= Presbyphagia =

Age-related changes in swallowing

Presbyphagia refers to characteristic changes in the swallowing mechanism of otherwise healthy older adults. Although age-related changes place older adults at risk swallowing disorders, an older adult's swallow is not necessarily an impaired swallow. Clinicians are becoming more aware of the need to distinguish among swallowing disorders, presbyphagia (an old yet healthy swallow) and other related diagnoses in order to avoid over diagnosing and over treating presbyphagia. Older adults are more vulnerable and with the increased threat of acute illnesses, medications and any number of age-related conditions, they can cross the line from having a healthy older swallow to being dysphagic.

Work focused primarily on the anatomy and physiology of the oropharyngeal swallowing mechanism indicates a progression of change that may put the older population at increased risk for swallowing disorders. Such changes combined with naturally diminished functional reserve, the resilient ability to adapt to physiological stress, make the older population more susceptible to dysphagia.

== Age-Associated Changes in Swallowing ==
=== Age-Associated Changes in Oropharyngeal Swallowing ===

A major characteristic of older healthy swallowing is that it occurs more slowly. The longer duration is found to occur largely before the more automatic pharyngeal phase of the swallow is initiated. In those over age 65, the initiation of laryngeal and pharyngeal events, including laryngeal vestibule closure, are delayed significantly longer than in adults younger than 45 years of age. Although the specific neural underpinning is not confirmed it might be hypothesized that oral events become “uncoupled” from the pharyngeal response, which includes airway protection. Thus, in older healthy adults it is not uncommon for the bolus to be adjacent to an open airway by pooling or pocketing in the pharyngeal recesses, for more time than in younger adults.
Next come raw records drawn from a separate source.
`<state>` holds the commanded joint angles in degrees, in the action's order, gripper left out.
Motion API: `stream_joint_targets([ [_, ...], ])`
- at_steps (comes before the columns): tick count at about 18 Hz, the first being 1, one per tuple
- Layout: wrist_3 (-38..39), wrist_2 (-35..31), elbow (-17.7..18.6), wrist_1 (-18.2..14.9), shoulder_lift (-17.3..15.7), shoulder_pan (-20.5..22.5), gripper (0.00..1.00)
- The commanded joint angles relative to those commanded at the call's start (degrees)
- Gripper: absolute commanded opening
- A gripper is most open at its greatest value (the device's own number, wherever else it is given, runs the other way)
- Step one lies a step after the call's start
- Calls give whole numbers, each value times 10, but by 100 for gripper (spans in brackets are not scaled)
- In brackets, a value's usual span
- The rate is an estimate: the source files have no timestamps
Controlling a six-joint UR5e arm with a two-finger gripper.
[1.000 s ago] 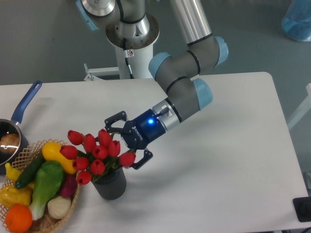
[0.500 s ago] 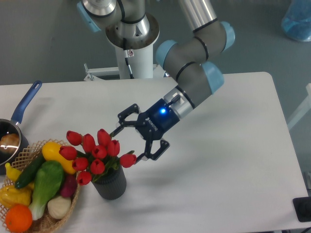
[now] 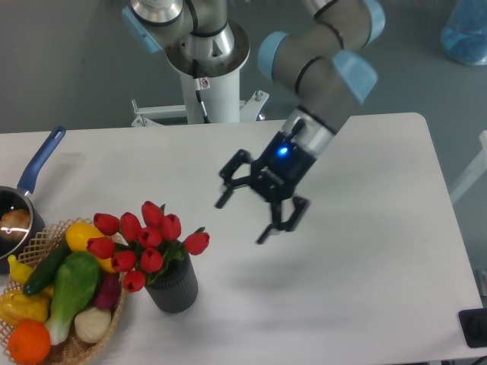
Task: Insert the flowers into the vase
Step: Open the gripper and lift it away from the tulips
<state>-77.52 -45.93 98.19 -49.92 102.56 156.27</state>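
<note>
The red tulips (image 3: 141,242) stand in the dark grey ribbed vase (image 3: 173,287) at the front left of the white table, their heads leaning left over the basket. My gripper (image 3: 242,220) is open and empty, raised above the table to the right of the flowers and well apart from them.
A wicker basket (image 3: 65,346) of plastic vegetables sits at the front left, touching the vase's left side. A blue-handled saucepan (image 3: 23,205) is at the left edge. The robot's base (image 3: 205,68) stands behind the table.
My gripper has drawn back from the tulips, up and to the right, staying open. The bunch has settled slightly left in the vase.
</note>
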Motion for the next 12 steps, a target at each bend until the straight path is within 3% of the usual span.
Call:
stream_joint_targets([
  [4,-29,-88,-27,3,6,16,100],
  [7,-40,-200,-20,0,7,22,100],
  [9,-55,-228,-5,3,8,21,100],
  [12,-59,-267,-28,-1,27,17,100],
])
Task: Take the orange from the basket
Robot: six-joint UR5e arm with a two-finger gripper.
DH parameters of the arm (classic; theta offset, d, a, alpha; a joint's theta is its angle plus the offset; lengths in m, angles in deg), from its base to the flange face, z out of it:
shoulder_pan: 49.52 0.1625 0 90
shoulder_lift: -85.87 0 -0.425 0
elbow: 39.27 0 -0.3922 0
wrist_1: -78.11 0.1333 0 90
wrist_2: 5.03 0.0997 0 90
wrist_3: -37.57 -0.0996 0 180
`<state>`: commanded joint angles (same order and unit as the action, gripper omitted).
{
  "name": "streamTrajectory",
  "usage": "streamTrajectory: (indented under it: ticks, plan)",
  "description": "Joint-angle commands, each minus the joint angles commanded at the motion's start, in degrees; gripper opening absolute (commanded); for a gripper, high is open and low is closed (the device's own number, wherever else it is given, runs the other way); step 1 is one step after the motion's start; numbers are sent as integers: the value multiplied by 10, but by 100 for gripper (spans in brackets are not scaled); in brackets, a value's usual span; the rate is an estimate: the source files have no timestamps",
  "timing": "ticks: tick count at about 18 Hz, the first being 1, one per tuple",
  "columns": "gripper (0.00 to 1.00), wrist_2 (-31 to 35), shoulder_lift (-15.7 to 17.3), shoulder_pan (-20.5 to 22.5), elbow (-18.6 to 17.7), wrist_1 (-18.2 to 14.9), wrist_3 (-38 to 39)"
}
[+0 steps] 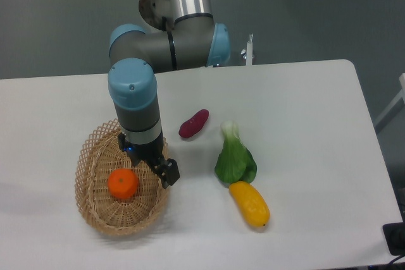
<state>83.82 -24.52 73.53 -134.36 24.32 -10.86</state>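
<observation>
I saw the orange [123, 184] lying in the basket [95, 140]. Tool [166, 173] hung over the basket's right rim, beside the orange; couldn't tell if its jaws were parted.

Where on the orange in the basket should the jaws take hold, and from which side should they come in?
Probably grip the orange across its round middle, coming straight down from above. It lies low inside the basket, whose woven rim blocks a sideways approach. The gripper hangs just beside it, over the basket's right rim.
</observation>
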Motion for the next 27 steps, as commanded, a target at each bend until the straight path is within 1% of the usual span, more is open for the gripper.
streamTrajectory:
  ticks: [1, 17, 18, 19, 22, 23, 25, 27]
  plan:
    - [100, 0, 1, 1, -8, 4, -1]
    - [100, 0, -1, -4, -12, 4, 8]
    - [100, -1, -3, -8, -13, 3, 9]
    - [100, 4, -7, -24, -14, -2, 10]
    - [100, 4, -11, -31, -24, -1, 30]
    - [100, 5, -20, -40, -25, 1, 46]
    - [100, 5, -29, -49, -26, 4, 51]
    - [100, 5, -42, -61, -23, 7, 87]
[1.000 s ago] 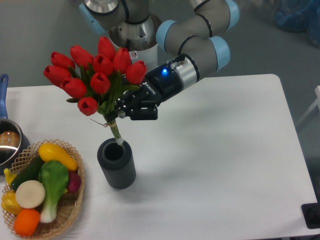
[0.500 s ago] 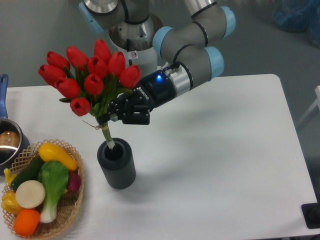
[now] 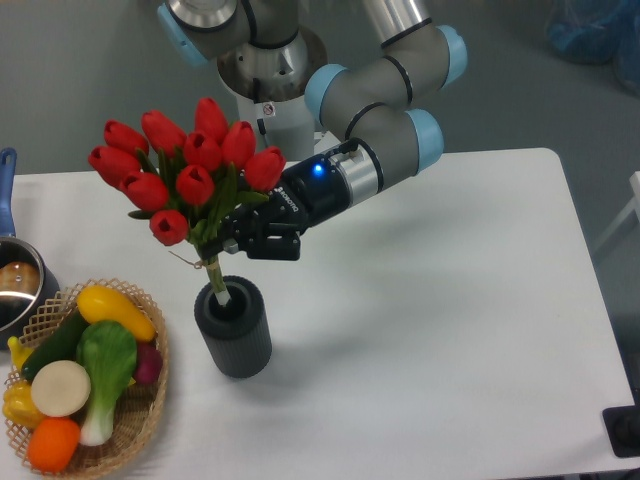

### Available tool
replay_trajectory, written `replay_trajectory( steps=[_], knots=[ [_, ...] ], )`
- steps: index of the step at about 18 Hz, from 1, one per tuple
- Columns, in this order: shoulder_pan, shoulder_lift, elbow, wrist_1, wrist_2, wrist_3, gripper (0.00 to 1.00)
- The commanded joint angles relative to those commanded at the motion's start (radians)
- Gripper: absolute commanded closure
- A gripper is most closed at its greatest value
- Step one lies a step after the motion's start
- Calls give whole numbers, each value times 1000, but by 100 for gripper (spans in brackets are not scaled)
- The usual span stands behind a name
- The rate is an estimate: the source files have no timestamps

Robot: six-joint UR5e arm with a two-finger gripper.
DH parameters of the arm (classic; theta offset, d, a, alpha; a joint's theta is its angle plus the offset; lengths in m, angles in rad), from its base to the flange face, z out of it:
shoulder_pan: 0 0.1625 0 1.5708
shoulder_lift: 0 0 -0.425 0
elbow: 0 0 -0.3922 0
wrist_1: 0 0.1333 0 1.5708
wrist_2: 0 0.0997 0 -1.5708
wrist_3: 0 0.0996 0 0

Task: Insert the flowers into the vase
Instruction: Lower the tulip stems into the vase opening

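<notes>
- The table (image 3: pixel 450 300) was a broad white slab with rounded corners and a smooth matt top.
- The arm (image 3: pixel 375 95) was built of grey cylindrical segments with pale blue caps at the joints; a small white label with a red mark sat on its base column, too small to read.
- The flowers (image 3: pixel 185 165) formed a bunch of glossy red closed tulip buds over green leaves, with pale green stems bound together; the bunch leaned a little to the left, and the stem ends reached down into the mouth of the vase.
- The wicker basket (image 3: pixel 140 420) stood at the table's left front edge, woven and tan, and held smooth toy vegetables in yellow, green, white, orange and purple.
- The vase (image 3: pixel 236 335) was a dark grey matt cylinder with vertical ribs and a round mouth, upright on the table just right of the basket.
- The gripper (image 3: pixel 235 235) was black, with white lettering along its body that could not be read and a blue light glowing near the wrist; its fingers were closed around the stems just below the leaves, above the vase.
- A shiny metal pot (image 3: pixel 15 290) with a blue handle showed partly at the left edge.
</notes>
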Motion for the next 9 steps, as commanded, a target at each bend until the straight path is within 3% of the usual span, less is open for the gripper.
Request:
replay_trajectory(
  steps=[9],
  knots=[
    [-2, -17, -6, 0, 0, 23, 92]
  ],
)
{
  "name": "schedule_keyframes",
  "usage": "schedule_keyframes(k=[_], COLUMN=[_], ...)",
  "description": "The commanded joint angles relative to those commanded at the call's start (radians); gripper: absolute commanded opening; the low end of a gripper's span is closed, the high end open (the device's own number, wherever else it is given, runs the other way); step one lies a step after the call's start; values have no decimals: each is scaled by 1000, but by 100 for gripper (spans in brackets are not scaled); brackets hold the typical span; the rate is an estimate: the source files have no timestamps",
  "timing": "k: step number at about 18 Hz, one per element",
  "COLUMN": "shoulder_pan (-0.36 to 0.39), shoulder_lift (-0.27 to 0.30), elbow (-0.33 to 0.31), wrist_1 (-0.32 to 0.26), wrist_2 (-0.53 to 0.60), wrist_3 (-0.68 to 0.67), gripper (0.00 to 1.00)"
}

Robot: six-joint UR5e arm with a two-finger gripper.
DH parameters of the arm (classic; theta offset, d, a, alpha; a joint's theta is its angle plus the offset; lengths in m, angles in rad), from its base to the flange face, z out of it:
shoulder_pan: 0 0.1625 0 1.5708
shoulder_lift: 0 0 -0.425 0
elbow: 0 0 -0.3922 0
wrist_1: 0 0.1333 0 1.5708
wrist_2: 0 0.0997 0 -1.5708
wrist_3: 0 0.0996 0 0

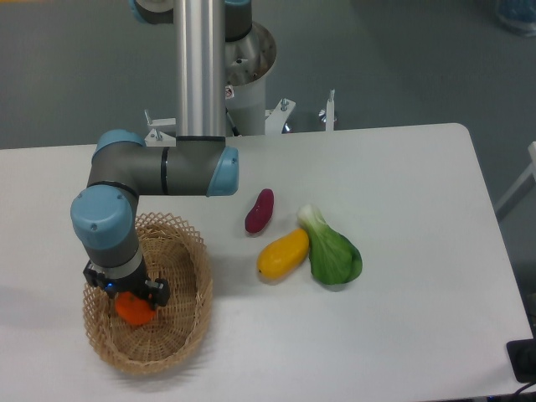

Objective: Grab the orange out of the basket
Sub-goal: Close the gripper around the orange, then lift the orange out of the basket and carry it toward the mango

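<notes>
The tan wicker basket [186,316] sits on the white table at the front left. The bright orange [134,310] lies inside it, near its left side. My gripper [131,300] reaches straight down into the basket, right on top of the orange. The wrist and gripper body hide the fingers and the top of the fruit. The fingers look closed around the orange, but the contact itself is hidden.
A purple sweet potato [260,211], a yellow-orange mango-like fruit [283,255] and a green bok choy [331,249] lie on the table to the right of the basket. The arm's base column [201,67] stands at the table's back edge.
</notes>
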Motion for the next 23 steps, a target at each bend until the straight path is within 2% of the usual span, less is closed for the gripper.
schedule_keyframes(k=[3, 9, 12, 15, 16, 18, 23], shoulder_pan=[0, 3, 29, 70, 96, 147, 230], shoulder_lift=[2, 38, 93, 138, 155, 195, 241], elbow=[0, 12, 44, 57, 67, 77, 77], wrist_1=[2, 2, -18, -69, -95, -148, -202], wrist_2=[0, 5, 6, 5, 5, 3, -3], wrist_3=[3, 31, 107, 141, 219, 290, 419], gripper=[59, 57, 57, 57, 57, 57, 57])
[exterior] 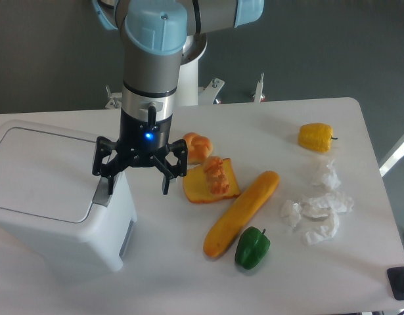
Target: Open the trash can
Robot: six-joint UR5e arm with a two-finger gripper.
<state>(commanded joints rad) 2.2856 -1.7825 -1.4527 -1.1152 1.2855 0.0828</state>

Whereas older adults demonstrate a delay in the onset of specific pharyngeal events, such as opening of the upper esophageal sphincter (UES) to permit bolus passage from the pharynx into the esophagus, an equally critical finding is that the range of UES opening is diminished. A scintigraphic study revealed increased pharyngeal residue with age, possibly related to the limited UES opening. Again, these findings indicate exposure of an open airway to material retained in the pharynx, increasing the risk for aspiration in older individuals.

Aspiration (defined as entry of material into the airway [trachea] thus passing below the vocal folds) and airway penetration (defined as entry of material into the laryngeal vestibule but not below the level of the vocal folds) (Figure 2) are believed to be the most significant adverse clinical outcomes of misdirected bolus flow. In older adults, penetration of the bolus into the airway occurs more often and to a deeper and more severe level than in younger adults. When the swallowing mechanism is functionally altered or perturbed in older people, such as with the placement of a nasogastric tube, airway penetration can be even more pronounced. A study examining this issue found that liquid penetrated the airway significantly more frequently when a nasogastric tube was in place in men and women older than 70 years. That study and additional evidence indicates that under stressful conditions or system perturbations, older individuals are less able to compensate due to the age-related reduction in reserve capacity (add Pendergast reference) and are more at risk to experience airway penetration or aspiration.

=== Age-related Change in Lingual Pressure Generation ===

The tongue is the primary propulsive agent for pumping food through the mouth, into the pharynx while bypassing the airway and through to the esophagus. Recent findings clearly reveal that an age-related change in lingual pressures is another contributing factor to presbyphagia. Healthy older individuals demonstrate significantly reduced isometric (i.e., static) tongue pressures compared with younger counterparts. In contrast, maximal tongue pressures generated during swallowing (i.e., dynamic) remain normal in magnitude. because, fortunately, swallowing is a submaximal pressure-demanding activity. In general, swallowing is considered a submaximal pressure task such that peak tongue pressures used in swallowing are lower than those generated isometrically. Although older individuals manage to achieve pressures necessary to effect a successful swallow, despite a reduction in overall maximum tongue strength, they achieve these pressures more slowly than young swallowers. It has been suggested that the slowness that characterizes senescent swallowing may reflect the increased time necessary to recruit sufficient motor units to generate pressures necessary to operate an effective, safe swallow.